I think if one ever gave me a chance to shoot at it I would!  I just have to see what all the talk is about, and how good they taste!

SHHHHHH!


----------



## timetohunt (Jul 19, 2008)

I think they may be protected here in Georgia.


----------



## chase870 (Jul 19, 2008)

They are protected here. There is a place in TN. that is a manageent area that doubles as a refuge for the sand hill cranes. After they made it a sand hill refuge the stoped all waterfowl hunting when the cranes are there


----------



## Covehnter (Jul 19, 2008)

No season in Georgia but i know where you could shoot'em up!! Thousands every year seem to stop by . . . . .


----------



## Nitro (Jul 19, 2008)

If you really want to get in on the best Crane shooting- Texas or Nebraska. They will respond to calling and decoy spreads.

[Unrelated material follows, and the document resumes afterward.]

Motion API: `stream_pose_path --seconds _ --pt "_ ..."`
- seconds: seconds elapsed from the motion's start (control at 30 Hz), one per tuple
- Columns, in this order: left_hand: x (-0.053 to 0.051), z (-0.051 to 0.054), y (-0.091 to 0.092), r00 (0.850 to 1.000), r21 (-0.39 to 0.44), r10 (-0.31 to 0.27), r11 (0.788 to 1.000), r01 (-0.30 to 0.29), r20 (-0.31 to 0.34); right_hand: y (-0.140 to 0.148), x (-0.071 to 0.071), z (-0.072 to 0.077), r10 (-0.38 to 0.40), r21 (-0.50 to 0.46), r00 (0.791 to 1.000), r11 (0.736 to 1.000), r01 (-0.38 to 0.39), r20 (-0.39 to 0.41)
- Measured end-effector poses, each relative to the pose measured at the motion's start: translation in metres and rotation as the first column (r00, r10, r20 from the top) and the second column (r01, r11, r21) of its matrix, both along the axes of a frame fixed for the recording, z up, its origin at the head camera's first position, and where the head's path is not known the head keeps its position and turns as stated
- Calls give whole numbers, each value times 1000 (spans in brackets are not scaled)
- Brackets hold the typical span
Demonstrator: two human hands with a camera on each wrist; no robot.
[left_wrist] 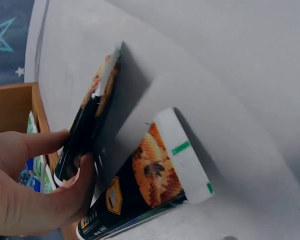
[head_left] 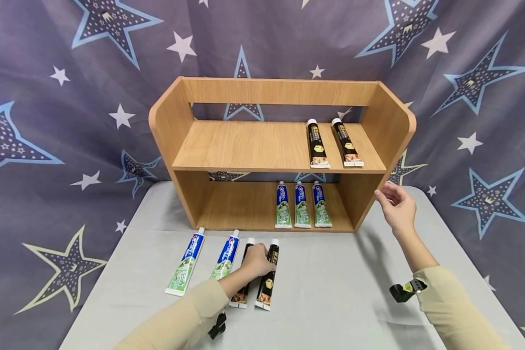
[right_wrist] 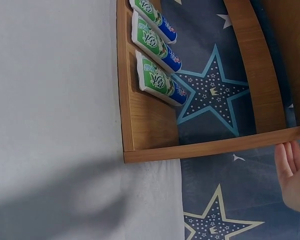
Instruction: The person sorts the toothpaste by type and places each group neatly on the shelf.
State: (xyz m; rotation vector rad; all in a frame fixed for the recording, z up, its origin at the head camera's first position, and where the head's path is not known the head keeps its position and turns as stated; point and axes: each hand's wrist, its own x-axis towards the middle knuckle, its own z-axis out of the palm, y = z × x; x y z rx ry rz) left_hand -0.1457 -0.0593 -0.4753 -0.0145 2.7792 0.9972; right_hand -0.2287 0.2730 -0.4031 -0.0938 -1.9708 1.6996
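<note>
My left hand (head_left: 257, 260) pinches the right one of two black toothpaste tubes (head_left: 269, 277) in front of the shelf. In the left wrist view this held tube (left_wrist: 85, 117) tilts up on its edge between thumb and fingers. The other black toothpaste tube (left_wrist: 140, 185) lies flat beside it, partly covered by the hand in the head view. My right hand (head_left: 397, 206) holds the front edge of the wooden shelf's right side panel (head_left: 382, 141). In the right wrist view, the fingers (right_wrist: 286, 162) lie on its outer side, with the thumb at the edge.
Two blue-green toothpaste tubes (head_left: 185, 262) lie left of the black ones on the grey tabletop (head_left: 323, 282). Three blue-green tubes (head_left: 302, 206) stand in a row on the lower shelf board. Two black tubes (head_left: 317, 144) lie on the upper board. A star-patterned curtain (head_left: 267, 29) hangs behind.
</note>
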Motion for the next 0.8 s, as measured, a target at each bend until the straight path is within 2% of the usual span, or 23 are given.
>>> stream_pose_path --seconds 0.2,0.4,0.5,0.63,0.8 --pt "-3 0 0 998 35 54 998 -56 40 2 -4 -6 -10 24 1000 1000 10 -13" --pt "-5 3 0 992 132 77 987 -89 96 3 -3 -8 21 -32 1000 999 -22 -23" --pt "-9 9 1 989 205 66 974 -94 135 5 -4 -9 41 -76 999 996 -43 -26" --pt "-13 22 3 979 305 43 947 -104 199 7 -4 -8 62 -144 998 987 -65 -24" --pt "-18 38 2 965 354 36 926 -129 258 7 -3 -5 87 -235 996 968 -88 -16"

We have a December Crane hunt planned for the Amarillo area. FWIW, They are delicious.


----------



## DukTruk (Jul 19, 2008)

chase870 said:


> They are protected here. There is a place in TN. that is a manageent area that doubles as a refuge for the sand hill cranes. After they made it a sand hill refuge the stoped all waterfowl hunting when the cranes are there



Its the Hiwassee Refuge....

http://www.outdoorchattanooga.com/148.htm

This is a stop for the WHOOPING Cranes as well as the Sand hills.  There are only a handful of whooping cranes left.  From what I have been told, the whooping cranes are the reason that we can't shoot sandhills in the MS and Atlantic flyways.


----------



## Lane Morrell (Jul 20, 2008)

I've gottum by the hundreds on my duck lease in Baker Co.


----------